Apply Structure to Data Sets for Accountability to Ripple Across Globe

When I began coding in Visual Basic 4, 5 and 6, there were many advantages.  Such as rapid application development, code was dynamic in that entry level people to accountants to highly complex code could be written and maintained over time.  The downside, the code was not object oriented and so not considered a true language by the core programmers.  It was soon shelved for the most part although code still exists in production in many shops as well as VBA embedded in Office products.

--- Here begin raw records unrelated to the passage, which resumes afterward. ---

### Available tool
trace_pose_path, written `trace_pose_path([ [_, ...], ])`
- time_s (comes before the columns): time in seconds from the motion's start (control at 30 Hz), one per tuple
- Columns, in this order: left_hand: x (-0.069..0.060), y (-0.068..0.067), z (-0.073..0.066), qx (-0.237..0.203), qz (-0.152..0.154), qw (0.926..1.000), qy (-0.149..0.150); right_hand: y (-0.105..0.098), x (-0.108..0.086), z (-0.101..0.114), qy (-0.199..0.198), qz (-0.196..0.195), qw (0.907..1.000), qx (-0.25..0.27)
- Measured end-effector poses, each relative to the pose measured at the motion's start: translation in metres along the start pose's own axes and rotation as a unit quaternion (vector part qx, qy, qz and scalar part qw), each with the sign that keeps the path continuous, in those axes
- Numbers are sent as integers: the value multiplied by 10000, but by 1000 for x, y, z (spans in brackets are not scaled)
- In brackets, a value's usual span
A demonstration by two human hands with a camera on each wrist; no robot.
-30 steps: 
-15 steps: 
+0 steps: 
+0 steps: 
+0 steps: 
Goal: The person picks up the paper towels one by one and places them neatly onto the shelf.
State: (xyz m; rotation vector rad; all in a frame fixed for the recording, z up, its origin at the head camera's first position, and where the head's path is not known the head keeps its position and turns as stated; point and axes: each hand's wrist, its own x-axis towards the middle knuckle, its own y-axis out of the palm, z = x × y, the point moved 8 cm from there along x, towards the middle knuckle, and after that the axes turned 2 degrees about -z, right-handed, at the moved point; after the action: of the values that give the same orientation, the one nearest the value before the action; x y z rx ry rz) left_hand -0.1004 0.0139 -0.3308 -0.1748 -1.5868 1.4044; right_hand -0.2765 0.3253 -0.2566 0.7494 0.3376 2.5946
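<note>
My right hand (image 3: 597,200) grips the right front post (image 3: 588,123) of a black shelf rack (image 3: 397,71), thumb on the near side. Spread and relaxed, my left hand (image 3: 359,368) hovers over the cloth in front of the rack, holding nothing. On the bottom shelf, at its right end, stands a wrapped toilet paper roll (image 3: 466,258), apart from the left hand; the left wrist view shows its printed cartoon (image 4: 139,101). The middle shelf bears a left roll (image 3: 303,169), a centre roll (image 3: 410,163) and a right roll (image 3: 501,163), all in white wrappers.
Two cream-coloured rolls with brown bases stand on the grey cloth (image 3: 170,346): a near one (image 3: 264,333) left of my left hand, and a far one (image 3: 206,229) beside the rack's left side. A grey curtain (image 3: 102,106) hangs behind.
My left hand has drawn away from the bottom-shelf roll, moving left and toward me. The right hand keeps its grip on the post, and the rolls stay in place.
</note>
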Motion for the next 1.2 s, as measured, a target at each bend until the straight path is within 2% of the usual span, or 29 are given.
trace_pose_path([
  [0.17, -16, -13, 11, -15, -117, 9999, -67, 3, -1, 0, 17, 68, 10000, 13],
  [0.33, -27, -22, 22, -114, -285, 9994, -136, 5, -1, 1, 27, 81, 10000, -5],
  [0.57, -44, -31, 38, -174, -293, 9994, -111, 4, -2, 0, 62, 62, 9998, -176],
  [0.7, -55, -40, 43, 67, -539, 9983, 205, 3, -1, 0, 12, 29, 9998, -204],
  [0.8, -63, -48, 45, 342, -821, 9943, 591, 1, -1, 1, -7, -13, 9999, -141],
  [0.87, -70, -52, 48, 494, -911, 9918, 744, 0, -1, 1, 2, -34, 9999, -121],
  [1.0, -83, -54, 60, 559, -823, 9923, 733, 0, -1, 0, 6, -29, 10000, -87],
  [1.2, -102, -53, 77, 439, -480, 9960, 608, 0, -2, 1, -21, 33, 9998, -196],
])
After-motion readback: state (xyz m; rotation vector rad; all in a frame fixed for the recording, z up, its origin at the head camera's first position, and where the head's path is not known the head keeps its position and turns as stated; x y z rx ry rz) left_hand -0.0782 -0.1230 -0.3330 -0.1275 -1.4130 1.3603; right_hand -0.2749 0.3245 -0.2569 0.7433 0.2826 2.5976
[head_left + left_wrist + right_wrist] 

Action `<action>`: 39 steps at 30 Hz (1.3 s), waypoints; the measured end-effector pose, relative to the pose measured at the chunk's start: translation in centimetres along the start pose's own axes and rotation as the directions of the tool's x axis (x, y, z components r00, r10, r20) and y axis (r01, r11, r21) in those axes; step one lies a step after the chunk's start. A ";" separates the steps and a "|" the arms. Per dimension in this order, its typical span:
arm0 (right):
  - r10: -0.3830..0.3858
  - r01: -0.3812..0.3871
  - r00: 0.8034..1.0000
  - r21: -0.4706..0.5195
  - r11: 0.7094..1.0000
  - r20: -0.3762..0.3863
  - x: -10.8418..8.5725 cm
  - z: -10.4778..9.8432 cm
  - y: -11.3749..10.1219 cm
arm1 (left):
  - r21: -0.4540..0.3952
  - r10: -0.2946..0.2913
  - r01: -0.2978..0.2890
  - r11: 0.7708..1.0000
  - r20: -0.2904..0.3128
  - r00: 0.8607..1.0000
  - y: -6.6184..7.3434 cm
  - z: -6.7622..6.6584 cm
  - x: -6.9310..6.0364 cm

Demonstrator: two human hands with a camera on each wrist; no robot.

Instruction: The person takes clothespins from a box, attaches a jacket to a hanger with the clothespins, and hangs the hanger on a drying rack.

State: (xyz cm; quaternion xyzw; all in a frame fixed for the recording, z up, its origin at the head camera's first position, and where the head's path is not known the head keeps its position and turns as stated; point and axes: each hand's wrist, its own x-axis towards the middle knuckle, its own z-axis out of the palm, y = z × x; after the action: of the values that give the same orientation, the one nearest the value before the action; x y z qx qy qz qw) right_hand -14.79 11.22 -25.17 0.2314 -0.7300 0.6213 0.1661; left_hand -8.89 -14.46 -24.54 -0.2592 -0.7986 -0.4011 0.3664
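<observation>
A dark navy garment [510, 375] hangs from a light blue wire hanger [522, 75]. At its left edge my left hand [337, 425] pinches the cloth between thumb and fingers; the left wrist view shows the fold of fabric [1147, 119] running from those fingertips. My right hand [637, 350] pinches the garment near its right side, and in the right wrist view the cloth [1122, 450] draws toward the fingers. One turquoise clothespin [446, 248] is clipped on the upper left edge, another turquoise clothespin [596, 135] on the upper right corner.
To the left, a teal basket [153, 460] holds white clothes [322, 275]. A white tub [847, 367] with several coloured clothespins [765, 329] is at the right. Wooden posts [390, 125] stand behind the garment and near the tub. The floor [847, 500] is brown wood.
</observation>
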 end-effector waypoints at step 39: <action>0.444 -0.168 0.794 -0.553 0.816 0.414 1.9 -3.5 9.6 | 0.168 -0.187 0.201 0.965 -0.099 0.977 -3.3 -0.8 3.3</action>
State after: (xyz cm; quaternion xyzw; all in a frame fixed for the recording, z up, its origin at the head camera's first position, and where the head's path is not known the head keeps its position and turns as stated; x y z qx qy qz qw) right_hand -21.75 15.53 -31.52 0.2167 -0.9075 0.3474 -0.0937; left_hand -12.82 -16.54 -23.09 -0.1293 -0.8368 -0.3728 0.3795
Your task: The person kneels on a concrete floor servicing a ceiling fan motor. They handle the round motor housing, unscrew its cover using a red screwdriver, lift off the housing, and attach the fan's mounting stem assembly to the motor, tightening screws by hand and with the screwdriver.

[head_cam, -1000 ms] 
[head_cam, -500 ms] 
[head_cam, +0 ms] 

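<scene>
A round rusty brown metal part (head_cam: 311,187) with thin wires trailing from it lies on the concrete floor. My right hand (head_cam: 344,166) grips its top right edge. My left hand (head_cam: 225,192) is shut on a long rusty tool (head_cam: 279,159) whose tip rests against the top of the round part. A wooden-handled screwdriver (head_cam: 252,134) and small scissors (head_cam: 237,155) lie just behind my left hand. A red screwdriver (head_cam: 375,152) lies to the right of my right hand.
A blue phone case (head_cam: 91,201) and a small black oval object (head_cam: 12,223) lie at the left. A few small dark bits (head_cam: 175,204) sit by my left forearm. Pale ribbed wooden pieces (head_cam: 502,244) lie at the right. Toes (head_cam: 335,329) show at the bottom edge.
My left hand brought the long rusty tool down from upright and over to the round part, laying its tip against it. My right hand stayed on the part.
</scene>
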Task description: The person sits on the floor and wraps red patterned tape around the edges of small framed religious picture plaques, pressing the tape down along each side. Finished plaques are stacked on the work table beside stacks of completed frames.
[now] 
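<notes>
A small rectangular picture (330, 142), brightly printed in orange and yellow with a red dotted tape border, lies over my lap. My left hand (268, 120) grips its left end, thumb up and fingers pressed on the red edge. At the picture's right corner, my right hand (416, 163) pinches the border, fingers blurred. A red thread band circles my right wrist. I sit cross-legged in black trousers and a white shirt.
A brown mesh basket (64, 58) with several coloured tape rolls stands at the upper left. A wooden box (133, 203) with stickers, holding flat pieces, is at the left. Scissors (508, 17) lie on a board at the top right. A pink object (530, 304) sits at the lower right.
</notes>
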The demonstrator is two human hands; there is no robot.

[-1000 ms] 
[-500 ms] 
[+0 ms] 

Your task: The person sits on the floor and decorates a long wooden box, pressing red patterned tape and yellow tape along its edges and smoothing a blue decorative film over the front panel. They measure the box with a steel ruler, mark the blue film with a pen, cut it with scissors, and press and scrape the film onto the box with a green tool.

When I programmed Java J2EE, the in thing were frameworks like Struts or Hibernate, the list has grown tremendous.  The nice thing about frameworks are the consistency, so you could dive into someone else's code and get up to speed fairly quick.  It also segregates things into nice buckets, like front end UI or middle tier layer or back end database layer so people can become experts in specific niches.  Each iteration of framework seems to correct some things and possibly cause new issues or obstacles and there's always the backwards comparability issue and having to completely re-write applications.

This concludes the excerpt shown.